**Work task**. Within the listing below, please copy exactly the lines between the line holding "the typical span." and the line holding "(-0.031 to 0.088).", inclusive.
....................
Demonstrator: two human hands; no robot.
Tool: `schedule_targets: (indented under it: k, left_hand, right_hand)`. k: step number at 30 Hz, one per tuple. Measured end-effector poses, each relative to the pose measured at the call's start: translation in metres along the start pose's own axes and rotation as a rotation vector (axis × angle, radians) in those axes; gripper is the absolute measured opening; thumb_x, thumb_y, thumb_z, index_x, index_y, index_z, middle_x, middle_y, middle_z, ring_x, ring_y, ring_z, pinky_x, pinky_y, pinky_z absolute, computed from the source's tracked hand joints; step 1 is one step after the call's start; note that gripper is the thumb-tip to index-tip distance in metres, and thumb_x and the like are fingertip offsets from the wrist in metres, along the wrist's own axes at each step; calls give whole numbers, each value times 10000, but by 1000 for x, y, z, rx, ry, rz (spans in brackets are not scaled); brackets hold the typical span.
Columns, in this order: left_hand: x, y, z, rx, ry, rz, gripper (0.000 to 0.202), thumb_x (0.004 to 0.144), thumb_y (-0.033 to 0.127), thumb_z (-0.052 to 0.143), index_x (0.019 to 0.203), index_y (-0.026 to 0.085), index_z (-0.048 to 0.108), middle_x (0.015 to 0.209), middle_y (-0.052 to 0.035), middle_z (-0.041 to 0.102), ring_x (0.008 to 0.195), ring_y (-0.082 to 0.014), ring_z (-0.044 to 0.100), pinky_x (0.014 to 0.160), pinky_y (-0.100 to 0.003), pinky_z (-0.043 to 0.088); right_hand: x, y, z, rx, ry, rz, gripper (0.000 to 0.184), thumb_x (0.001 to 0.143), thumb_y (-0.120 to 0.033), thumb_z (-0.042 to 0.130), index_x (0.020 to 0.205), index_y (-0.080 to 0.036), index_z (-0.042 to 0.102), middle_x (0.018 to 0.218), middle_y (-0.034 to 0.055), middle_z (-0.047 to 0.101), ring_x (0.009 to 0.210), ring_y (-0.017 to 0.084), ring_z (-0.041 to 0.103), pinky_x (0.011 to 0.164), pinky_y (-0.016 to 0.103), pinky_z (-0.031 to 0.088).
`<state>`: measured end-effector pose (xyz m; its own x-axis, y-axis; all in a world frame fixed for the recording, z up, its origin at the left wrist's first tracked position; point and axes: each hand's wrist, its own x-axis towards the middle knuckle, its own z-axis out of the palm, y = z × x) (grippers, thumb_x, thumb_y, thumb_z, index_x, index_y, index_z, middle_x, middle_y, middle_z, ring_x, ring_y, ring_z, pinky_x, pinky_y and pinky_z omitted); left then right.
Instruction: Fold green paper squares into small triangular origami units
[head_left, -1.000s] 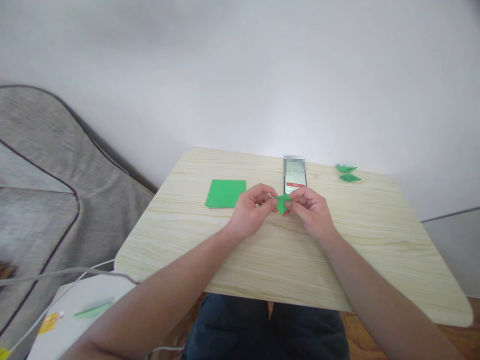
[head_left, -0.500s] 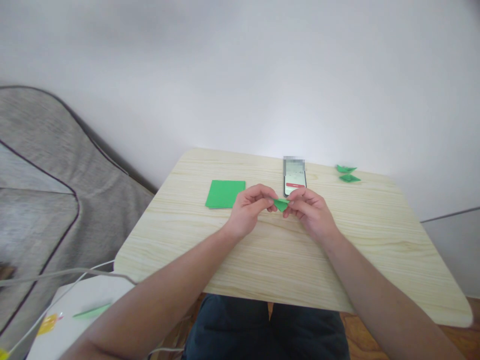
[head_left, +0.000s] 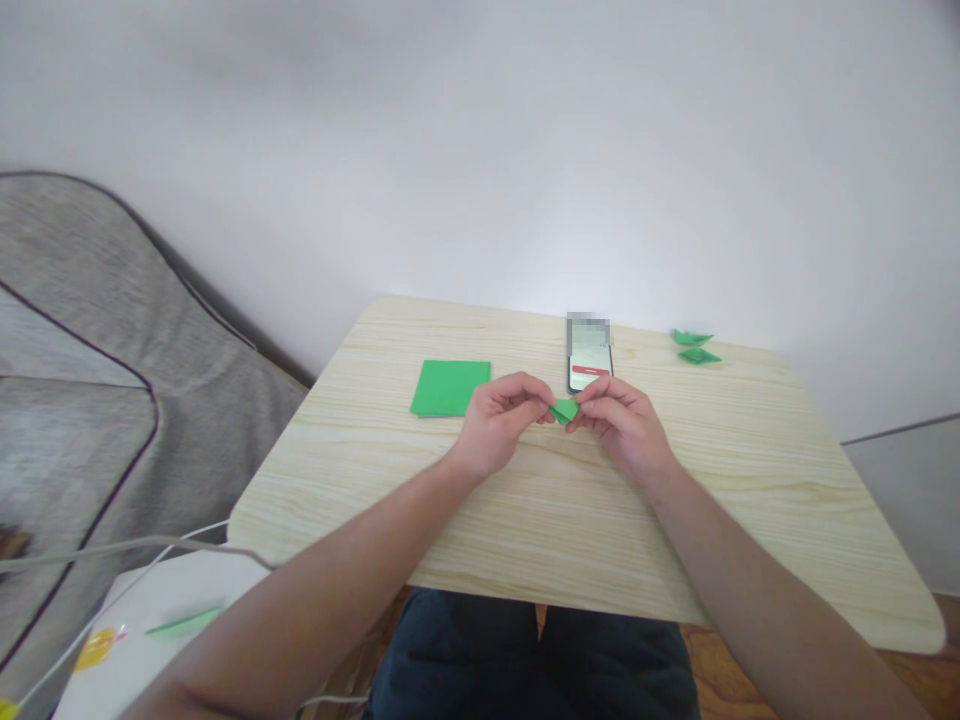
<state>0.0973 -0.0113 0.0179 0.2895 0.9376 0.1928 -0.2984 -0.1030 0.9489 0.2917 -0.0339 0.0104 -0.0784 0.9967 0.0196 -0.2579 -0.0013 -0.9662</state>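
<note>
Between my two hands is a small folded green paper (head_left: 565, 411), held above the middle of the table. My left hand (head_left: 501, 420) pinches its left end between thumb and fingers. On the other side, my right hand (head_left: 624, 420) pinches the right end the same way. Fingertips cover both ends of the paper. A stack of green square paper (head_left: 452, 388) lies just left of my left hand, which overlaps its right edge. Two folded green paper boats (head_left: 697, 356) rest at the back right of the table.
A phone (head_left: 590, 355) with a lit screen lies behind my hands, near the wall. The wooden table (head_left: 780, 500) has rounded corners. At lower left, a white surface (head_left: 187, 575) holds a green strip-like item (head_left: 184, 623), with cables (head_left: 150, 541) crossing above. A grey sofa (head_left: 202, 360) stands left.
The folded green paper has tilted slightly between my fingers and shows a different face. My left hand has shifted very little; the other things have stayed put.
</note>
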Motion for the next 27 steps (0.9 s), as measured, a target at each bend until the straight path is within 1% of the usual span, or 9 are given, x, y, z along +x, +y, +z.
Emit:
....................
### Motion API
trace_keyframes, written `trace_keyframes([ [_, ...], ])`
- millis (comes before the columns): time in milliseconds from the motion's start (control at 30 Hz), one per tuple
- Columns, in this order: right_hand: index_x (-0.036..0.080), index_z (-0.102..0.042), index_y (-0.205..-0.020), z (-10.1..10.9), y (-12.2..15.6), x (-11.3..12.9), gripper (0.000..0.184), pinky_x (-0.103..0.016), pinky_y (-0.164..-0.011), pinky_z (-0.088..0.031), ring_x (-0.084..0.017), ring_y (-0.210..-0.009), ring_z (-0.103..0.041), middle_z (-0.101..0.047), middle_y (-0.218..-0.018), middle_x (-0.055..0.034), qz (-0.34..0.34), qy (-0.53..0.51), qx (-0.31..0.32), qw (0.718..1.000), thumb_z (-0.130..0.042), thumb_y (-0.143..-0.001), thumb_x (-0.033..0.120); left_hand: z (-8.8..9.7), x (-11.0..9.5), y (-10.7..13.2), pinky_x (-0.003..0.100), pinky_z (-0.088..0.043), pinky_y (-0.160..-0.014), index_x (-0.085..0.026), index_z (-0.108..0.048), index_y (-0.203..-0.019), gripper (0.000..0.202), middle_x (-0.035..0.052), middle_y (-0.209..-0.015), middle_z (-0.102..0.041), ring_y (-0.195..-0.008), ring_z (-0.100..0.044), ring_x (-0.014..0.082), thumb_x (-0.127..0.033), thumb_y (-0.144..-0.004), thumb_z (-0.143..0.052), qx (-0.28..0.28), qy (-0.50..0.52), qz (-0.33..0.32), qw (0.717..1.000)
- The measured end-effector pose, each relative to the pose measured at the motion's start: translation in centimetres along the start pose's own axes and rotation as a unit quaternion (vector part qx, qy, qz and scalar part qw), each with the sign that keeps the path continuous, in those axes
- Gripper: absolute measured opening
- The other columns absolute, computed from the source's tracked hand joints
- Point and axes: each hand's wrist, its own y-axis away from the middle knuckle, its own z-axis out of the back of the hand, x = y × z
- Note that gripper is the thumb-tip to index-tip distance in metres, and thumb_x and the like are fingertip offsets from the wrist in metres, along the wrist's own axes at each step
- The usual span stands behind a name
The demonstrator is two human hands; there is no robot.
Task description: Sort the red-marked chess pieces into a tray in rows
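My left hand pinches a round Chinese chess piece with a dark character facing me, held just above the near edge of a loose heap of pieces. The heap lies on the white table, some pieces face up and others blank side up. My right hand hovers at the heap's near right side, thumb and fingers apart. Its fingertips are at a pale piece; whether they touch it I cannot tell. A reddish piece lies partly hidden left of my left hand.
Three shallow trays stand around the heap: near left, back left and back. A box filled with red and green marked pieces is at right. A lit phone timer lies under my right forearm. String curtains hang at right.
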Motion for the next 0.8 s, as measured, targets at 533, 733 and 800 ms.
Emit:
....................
**Response area**.
Tool: `schedule_targets: (indented under it: k, left_hand, right_hand)`. k: step number at 30 Hz, one per tuple. Measured end-effector poses, each relative to the pose measured at the call's start: translation in metres along the start pose's own axes and rotation as a rotation vector (axis × angle, radians) in those axes; gripper is the absolute measured opening; thumb_x, thumb_y, thumb_z, index_x, index_y, index_z, middle_x, middle_y, middle_z, ring_x, ring_y, ring_z, pinky_x, pinky_y, pinky_z absolute, computed from the source's tracked hand joints; step 1 is one step after the call's start; note that gripper is the thumb-tip to index-tip distance in metres, and thumb_x and the like are fingertip offsets from the wrist in metres, along the wrist's own axes at each step; calls give whole numbers, each value times 10000, but by 1000 for x, y, z, rx, ry, rz (spans in brackets are not scaled); brackets hold the typical span.
Columns, in this order: left_hand: x, y, z, rx, ry, rz, gripper (0.000 to 0.202), thumb_x (0.004 to 0.144), thumb_y (-0.033 to 0.127), thumb_z (-0.052 to 0.143), index_x (0.019 to 0.203), index_y (-0.026 to 0.085), index_z (-0.048 to 0.108), middle_x (0.015 to 0.209), middle_y (-0.052 to 0.035), middle_z (-0.041 to 0.102), ring_x (0.008 to 0.195), ring_y (-0.082 to 0.014), ring_z (-0.044 to 0.100), pinky_x (0.014 to 0.160), pinky_y (-0.100 to 0.003), pinky_z (-0.043 to 0.088); right_hand: x, y, z, rx, ry, rz, gripper (0.000 to 0.184), thumb_x (0.001 to 0.143), thumb_y (-0.120 to 0.033), thumb_z (-0.042 to 0.130), index_x (0.020 to 0.205), index_y (-0.080 to 0.036), index_z (-0.042 to 0.102), middle_x (0.018 to 0.218), middle_y (-0.034 to 0.055), middle_z (-0.047 to 0.101), ring_x (0.009 to 0.210), ring_y (-0.017 to 0.084), ring_z (-0.041 to 0.103), pinky_x (0.011 to 0.164), pinky_y (-0.016 to 0.103), pinky_z (-0.031 to 0.088).

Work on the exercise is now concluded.